Come-along (Hand winch) doubles as a tow rope. Two mag lites, extra batteries for mag lite + wireless remote, vice grips, guerrilla tape, screwdrivers, needle nose, cutters, asst wrenches & sockets, prybar, 3lb sledge, hydr oil, washer fluid, scraper, propane torch, and a pair of extra socks in the glovebox.


----------



## siteworkplus (Nov 7, 2011)

i bring my girl friend-you should see her she'll take your breath away- thats probably because she's inflateable


----------



## blazer2plower (Nov 19, 2011)

Does she always have a surprised look on her face. :-0

I love my Z


----------



## birddseedd (Jul 12, 2010)

blazer2plower;1435635 said:


> Does she always have a surprised look on her face. :-0
> 
> I love my Z


heh. you shoudl see how my wife looks as we pull up to the pile. she looks like we are about to hit a bus.

its funny


----------



## NBI Lawn (Oct 15, 2007)

You guys carry a lot of stuff. 

I carry:
1) Cell phone charger
2) One spare hose (Hiniker uses the same hose for everything on their plows)
3) Trans fluid
4) Do-it-herself style tool kit. 
5) Recovery strap and one screw type clevis

After my most recent experience I should carry an extra plow mount  

I think saying shovels, ice scrappers, etc is kind of obvious givin the nature of the job. Thats kind of like saying you bring your plow with.


----------



## blazer2plower (Nov 19, 2011)

Darn I knew I was forgetting something. My plow


----------



## birddseedd (Jul 12, 2010)

NBI Lawn;1435800 said:


> You guys carry a lot of stuff.
> 
> I carry:
> 1) Cell phone charger
> ...


thats cause if somethign brakes they wana fix it right then and not lose money.


----------



## NBI Lawn (Oct 15, 2007)

birddseedd;1436085 said:


> thats cause if somethign *breaks* they wana fix it right then and not lose money.


Oh. If you need more tools than a little do it herself kit has to offer while you're out plowing, you probably aren't going to fix it in a parking lot or the side of the road. Or at least fix it "right".


----------



## NBI Lawn (Oct 15, 2007)

blazer2plower;1435815 said:


> Darn I knew I was forgetting something. My plow


I lost one while I was using it.


----------



## jhall22guitar (Dec 11, 2011)

NBI Lawn;1436176 said:


> I lost one while I was using it.


That sounds like someone else on here...


----------



## birddseedd (Jul 12, 2010)

NBI Lawn;1436170 said:


> Oh. If you need more tools than a little do it herself kit has to offer while you're out plowing, you probably aren't going to fix it in a parking lot or the side of the road. Or at least fix it "right".

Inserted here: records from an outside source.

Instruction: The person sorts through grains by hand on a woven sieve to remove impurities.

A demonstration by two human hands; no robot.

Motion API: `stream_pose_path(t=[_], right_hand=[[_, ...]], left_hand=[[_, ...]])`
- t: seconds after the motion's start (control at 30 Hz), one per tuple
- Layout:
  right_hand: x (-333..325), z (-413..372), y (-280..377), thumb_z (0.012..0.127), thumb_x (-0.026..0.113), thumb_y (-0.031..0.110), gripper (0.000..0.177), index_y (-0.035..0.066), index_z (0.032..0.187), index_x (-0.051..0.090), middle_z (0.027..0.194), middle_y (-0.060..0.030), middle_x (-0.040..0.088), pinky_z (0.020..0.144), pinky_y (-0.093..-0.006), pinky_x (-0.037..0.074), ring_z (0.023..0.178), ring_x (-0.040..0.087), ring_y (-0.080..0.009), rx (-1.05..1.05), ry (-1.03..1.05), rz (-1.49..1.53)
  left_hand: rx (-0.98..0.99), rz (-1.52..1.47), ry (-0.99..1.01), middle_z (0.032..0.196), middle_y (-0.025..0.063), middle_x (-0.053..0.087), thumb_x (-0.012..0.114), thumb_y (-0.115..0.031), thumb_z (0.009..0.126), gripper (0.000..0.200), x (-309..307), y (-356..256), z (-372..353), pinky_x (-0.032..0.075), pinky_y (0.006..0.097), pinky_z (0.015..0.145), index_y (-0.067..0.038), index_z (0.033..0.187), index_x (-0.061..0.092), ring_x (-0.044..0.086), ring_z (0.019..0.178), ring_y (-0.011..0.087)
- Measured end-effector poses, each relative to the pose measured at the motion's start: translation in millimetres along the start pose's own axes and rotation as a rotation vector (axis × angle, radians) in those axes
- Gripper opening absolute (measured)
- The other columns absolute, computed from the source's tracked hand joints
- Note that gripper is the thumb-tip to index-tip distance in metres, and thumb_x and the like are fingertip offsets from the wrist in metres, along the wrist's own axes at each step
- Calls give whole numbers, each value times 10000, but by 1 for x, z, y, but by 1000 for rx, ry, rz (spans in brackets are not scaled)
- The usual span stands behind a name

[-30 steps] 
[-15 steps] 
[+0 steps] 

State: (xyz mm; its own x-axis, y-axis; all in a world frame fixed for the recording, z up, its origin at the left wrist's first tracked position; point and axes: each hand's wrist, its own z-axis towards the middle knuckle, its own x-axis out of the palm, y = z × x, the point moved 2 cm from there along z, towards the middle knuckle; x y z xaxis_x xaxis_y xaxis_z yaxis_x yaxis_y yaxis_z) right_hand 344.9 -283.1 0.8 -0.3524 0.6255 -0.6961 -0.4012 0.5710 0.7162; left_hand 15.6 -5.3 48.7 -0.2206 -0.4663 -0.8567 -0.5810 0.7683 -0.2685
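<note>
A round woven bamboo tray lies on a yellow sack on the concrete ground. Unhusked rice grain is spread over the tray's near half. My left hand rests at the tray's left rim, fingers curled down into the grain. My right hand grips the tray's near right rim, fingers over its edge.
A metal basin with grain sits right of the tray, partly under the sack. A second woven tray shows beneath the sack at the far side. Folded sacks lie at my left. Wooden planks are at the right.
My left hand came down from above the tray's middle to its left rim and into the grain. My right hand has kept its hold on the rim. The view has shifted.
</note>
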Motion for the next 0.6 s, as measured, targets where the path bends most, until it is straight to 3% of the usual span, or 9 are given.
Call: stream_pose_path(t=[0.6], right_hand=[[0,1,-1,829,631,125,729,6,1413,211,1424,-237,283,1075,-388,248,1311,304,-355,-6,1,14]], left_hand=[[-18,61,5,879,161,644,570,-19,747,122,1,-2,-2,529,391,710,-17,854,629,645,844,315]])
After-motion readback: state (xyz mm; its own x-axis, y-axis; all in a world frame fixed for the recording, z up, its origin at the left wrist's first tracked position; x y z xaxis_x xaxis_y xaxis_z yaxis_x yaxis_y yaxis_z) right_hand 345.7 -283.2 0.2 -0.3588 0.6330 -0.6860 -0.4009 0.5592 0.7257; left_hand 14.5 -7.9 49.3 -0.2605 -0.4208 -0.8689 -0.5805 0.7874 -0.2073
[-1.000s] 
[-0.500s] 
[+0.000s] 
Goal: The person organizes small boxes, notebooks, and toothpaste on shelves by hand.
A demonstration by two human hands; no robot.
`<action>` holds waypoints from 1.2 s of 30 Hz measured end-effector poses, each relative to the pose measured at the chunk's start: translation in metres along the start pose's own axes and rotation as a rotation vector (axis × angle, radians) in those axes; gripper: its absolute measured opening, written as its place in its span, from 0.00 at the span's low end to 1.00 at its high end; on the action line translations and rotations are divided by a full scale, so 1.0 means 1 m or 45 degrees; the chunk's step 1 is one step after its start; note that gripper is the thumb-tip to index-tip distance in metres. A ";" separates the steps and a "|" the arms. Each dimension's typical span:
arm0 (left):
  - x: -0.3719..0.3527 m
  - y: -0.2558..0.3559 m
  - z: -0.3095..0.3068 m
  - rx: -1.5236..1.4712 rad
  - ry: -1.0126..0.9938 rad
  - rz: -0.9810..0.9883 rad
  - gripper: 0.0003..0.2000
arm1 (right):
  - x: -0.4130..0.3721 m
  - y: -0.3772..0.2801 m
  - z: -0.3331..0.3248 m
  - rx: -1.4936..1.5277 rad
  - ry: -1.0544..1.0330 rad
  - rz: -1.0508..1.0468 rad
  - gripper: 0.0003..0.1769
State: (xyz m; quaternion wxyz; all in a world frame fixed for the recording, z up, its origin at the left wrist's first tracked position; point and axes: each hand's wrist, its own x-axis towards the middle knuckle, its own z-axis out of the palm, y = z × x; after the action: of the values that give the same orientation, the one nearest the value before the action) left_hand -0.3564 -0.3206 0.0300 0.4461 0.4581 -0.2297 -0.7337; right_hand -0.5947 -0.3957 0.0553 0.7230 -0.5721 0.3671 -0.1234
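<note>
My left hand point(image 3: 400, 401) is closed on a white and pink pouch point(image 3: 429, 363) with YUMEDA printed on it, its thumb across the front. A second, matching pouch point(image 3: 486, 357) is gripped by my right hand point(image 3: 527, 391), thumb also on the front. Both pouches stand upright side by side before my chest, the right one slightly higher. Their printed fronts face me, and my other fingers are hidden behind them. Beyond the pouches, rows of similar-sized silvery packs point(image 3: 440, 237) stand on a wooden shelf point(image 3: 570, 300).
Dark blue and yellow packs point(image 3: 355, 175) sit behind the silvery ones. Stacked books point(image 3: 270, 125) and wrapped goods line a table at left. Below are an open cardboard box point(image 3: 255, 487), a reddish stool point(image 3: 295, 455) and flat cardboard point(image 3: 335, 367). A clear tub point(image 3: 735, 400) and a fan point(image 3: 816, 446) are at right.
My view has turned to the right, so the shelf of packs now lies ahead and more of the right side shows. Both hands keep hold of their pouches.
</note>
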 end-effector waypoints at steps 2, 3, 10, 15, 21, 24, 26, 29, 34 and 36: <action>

you woudl be surprised what you could do in a pinch.

i like the idea of the tire repair kit and pump.


----------



## Silverstreak (Oct 25, 2007)

alright as far as tools

2 adjustables, one really big guy (doubles as a hammer)

pins, misc screws, cable ties which are always there in my box and often come in handy

fuses though i run out sometimes, a piece of multi strand wire that has been under my seat i always find a use for (ground, jump solenoid..etc) that i keep cutting pieces off of to jump fuses till i get time

jumper cables

ether

extra chains and binders for the pushers

thats about it, give me that and ill find a way to fix anything almost

oh and a jug of tranny fluid, and another jug to pee in or put hot water in to thaw friends meyers pumps


----------



## 60Grit (Nov 17, 2009)

I believe SNOWLORD has made the best post of what I have with.plus or minus little. You gotta be ready for the lot fixes. Sometimes those temporary fixes can be the most permanent. Keep your equipment running, the customers happy, and the money coming in.


----------



## snowbelt5 (Jan 19, 2011)

i think all of you guys are forgetting the most important thing by far, not to keep on the inside of your truck, but the outside!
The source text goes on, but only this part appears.